This article is a series of study on new low melting temperature solder interconnect application and reliability on various product categories, enterprise computers such as server and storage, AIO (all-in-one desk top), POS (Point of Sale), tablet, and automotive electronics. First, the raw LTS SnBiAg material properties range from power particle size, Halogen content, flux characterization, viscosity, wetting, SIR, Electrochemical migration etc. are assessed. Then five product emulators are selected as test vehicle to represent the broad scope of various electronics products. Due to the nature of brittleness of Bi contain in the LTS as shown in earlier publications3,4 the material drop cycle to failure reliability of LTS is substantially below current SAC305 which widely used in various electronics.

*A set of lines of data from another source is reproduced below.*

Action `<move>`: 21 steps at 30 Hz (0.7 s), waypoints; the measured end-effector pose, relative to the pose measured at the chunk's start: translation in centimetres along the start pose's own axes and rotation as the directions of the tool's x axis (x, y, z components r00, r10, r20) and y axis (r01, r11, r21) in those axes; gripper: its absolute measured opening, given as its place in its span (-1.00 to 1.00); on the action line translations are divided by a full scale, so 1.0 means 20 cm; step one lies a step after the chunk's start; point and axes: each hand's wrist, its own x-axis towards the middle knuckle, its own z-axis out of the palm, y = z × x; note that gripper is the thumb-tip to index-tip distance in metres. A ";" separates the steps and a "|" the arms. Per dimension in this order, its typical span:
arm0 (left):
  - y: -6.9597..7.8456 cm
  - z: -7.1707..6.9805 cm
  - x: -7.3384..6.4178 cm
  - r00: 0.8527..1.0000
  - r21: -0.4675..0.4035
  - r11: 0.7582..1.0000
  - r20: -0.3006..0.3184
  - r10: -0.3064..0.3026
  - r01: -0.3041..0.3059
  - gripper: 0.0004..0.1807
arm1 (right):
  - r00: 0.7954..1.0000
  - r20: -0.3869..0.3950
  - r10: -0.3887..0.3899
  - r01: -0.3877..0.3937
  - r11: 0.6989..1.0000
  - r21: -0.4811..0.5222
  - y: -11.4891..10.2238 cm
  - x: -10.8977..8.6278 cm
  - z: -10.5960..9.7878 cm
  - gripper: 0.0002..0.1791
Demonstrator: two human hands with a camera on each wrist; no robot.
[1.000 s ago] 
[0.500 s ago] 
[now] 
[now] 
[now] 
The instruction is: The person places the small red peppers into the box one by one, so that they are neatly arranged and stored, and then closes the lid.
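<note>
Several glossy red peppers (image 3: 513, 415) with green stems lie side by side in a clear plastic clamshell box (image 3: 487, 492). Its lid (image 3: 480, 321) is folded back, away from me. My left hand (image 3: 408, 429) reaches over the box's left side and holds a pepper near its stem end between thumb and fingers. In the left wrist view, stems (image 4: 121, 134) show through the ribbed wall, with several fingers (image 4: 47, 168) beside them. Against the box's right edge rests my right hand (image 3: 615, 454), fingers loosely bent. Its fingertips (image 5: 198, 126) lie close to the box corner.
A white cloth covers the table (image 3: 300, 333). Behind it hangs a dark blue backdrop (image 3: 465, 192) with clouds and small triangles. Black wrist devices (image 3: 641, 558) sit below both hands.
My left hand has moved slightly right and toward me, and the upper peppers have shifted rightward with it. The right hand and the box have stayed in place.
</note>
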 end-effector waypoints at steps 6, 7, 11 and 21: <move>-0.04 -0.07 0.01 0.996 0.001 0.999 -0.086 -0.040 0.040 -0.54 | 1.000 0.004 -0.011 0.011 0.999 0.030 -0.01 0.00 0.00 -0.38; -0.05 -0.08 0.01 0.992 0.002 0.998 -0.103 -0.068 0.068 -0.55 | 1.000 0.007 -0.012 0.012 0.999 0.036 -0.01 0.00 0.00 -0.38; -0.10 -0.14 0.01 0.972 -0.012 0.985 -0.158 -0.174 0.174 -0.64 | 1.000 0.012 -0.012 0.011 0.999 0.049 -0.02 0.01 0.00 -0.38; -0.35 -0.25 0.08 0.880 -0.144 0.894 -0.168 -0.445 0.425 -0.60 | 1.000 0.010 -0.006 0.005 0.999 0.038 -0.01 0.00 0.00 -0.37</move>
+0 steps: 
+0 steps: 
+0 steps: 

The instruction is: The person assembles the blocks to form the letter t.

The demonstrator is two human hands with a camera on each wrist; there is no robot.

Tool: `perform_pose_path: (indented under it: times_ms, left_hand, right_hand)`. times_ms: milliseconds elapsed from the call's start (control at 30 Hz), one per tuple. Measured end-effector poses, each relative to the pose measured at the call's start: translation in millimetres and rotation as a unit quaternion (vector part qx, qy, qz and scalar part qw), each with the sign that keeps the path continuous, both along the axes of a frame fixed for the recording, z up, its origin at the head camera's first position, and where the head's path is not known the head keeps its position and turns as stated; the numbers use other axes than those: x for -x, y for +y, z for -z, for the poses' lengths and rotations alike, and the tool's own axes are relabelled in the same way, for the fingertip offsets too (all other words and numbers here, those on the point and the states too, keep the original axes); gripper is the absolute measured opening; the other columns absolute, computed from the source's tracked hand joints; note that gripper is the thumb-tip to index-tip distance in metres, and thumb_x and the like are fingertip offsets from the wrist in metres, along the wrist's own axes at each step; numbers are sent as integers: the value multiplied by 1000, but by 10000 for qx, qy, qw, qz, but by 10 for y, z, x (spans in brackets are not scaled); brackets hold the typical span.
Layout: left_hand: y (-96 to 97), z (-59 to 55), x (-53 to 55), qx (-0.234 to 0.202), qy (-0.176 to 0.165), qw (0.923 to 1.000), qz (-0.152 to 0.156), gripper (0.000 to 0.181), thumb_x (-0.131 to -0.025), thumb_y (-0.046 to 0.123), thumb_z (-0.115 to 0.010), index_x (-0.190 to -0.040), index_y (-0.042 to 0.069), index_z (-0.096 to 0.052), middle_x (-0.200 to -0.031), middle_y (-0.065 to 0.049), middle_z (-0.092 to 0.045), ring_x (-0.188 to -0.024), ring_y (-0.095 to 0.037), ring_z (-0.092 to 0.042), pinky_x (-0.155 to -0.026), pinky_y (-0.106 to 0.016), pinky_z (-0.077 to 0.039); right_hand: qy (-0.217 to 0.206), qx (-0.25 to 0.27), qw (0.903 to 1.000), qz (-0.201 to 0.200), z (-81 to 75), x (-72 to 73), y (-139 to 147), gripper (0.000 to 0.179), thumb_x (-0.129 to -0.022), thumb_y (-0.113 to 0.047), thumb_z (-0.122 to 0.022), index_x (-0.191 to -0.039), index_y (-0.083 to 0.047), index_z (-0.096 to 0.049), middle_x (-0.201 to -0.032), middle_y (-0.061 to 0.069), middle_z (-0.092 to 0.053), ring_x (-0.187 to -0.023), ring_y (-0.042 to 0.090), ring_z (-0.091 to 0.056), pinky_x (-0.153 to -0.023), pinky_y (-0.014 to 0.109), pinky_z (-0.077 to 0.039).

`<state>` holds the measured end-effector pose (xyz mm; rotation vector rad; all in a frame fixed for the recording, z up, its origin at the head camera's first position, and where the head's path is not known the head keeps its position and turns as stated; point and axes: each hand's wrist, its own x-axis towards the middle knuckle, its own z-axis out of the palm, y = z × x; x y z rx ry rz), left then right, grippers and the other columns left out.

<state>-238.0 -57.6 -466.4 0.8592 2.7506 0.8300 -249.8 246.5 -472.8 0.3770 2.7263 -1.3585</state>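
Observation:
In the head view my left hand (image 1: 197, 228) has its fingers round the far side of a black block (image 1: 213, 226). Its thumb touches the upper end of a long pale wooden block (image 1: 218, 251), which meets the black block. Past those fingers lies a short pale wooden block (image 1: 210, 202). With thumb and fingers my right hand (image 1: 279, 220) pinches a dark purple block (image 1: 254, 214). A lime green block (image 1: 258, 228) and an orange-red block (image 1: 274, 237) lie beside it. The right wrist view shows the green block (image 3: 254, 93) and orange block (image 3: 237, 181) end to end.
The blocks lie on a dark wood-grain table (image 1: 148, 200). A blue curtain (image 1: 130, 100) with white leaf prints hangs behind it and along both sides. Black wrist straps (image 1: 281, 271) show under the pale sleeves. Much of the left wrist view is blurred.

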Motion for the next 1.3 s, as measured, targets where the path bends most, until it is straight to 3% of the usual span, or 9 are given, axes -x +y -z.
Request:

Mechanical strengthening mechanism such as corner bonding material is attached along the BGA to observe the susceptibility of mechanical shock in later two product emulators, tablet and automotive electronics. Since all BGA incoming with solder composition are in SAC305 nowadays there is a backward compatibility issue with new LTS. Inhomogeneous microstructure as well as potential solder defect was observed in SEM micrograph. Experiment of adding various LTS paste volume so as different Bi percentage in mixed alloy join are studied to see crack propagation and failure interface due to Bi diffusion and intermetallic compound formation when product emulator subject to accelerated stress test. While observe the crack propagation in microstructure, potential strengthening mechanism such as solid solution, precipitation hardening and phase size refinement can be determined in the of SAC and LTS mixed and Bi percentage variation alloy.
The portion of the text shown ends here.